Microdissection and isolation of DNA

Laser microdissected was performed by using Positioning Ablation Laser Micro beam (PALM) (Carl Zeiss, Thornwood, NY, USA). Microdisected heart fibers were placed in a sterile microfuge tube containing 30 μl of lysis buffer and genomic DNA was prepared by following QIAamp DNA micro kit protocol (QIAGEN, Valencia, CA, USA).

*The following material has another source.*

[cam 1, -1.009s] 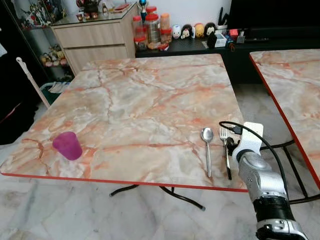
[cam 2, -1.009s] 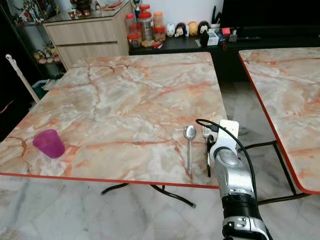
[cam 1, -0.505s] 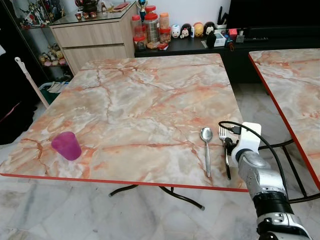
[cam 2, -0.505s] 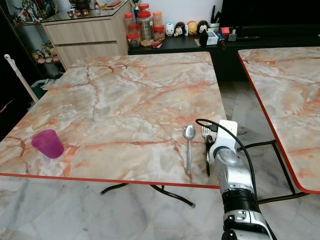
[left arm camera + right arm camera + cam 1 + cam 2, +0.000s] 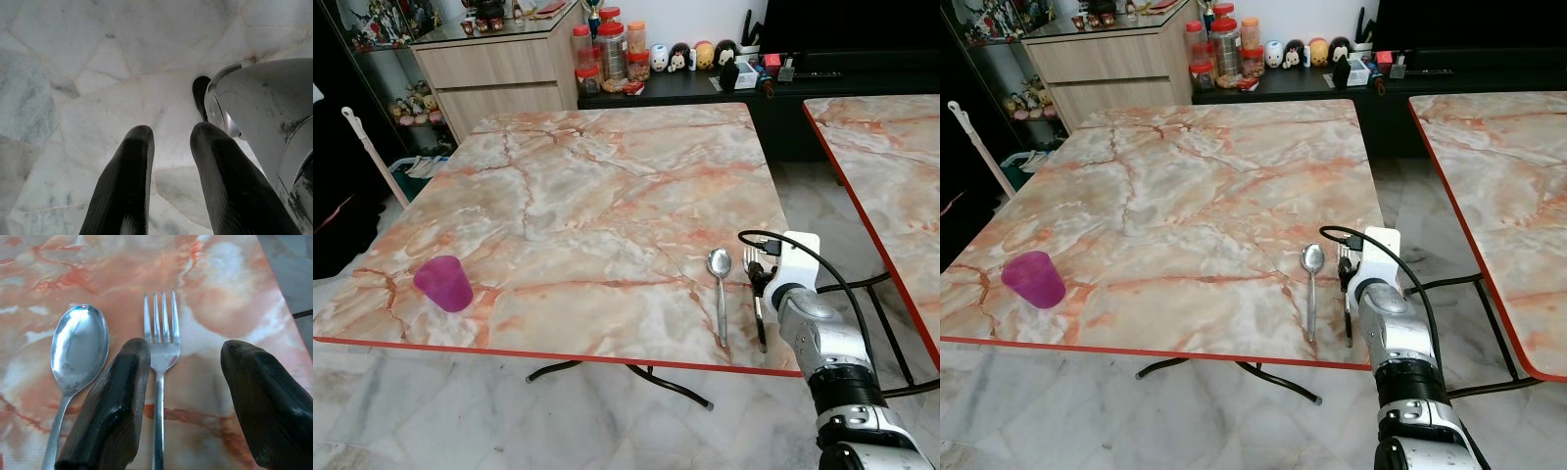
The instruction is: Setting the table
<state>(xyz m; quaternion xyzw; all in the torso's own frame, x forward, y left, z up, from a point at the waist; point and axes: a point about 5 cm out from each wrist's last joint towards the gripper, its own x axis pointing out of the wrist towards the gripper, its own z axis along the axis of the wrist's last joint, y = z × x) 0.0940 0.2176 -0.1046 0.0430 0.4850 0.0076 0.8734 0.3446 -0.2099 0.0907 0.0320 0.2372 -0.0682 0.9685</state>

Detection of mtDNA deletions

First PCR reactions were performed using the forward 5297 and reverse 129 primers and second PCR reactions were done with internal forward 5781 and internal reverse 48 primers: (forward 5297, 5′-TGTAAAACGACGGCCAGTCAGTCTAATGCTTACTCAGCC; reverse 129, 5′-CAGGAAACAGCTATGACCATGGAGGTTTGCATGTGTAA; internal forward 5781, 5′-TGTAAAACGACGGCCAGTTAGCTGGAGTGTCATCTATTT; internal reverse 48, 5′-CAGGAAACAGCTATGACCCCATCTAAGCATTTTCAGTGC). All primers are tagged with M13 sequence to facilitate the direct sequencing of PCR-amplified products. The reactions were performed with the Expand Long Template PCR System (Roche Applied Science), using buffer 2, 500 μmol/l dNTPs, 0.33 μmol/l of each primer, and 100 ng of genomic DNA. Hot-start PCR was performed as indicated by the manufacturer (Roche Applied Science). The total PCR reaction volume was 50 μl. The PCR cycling profile was as follows: denaturation at 93°C for 3 min; 10 cycles at 93°C for 30 s, 49°C for 30 s, 68°C for 12 min; 25 cycles at 93°C for 30 s, 49°C for 30 s, 68°C for12 min, plus a 20-s increment for each cycle; and a final extension at 68°C for 10 min.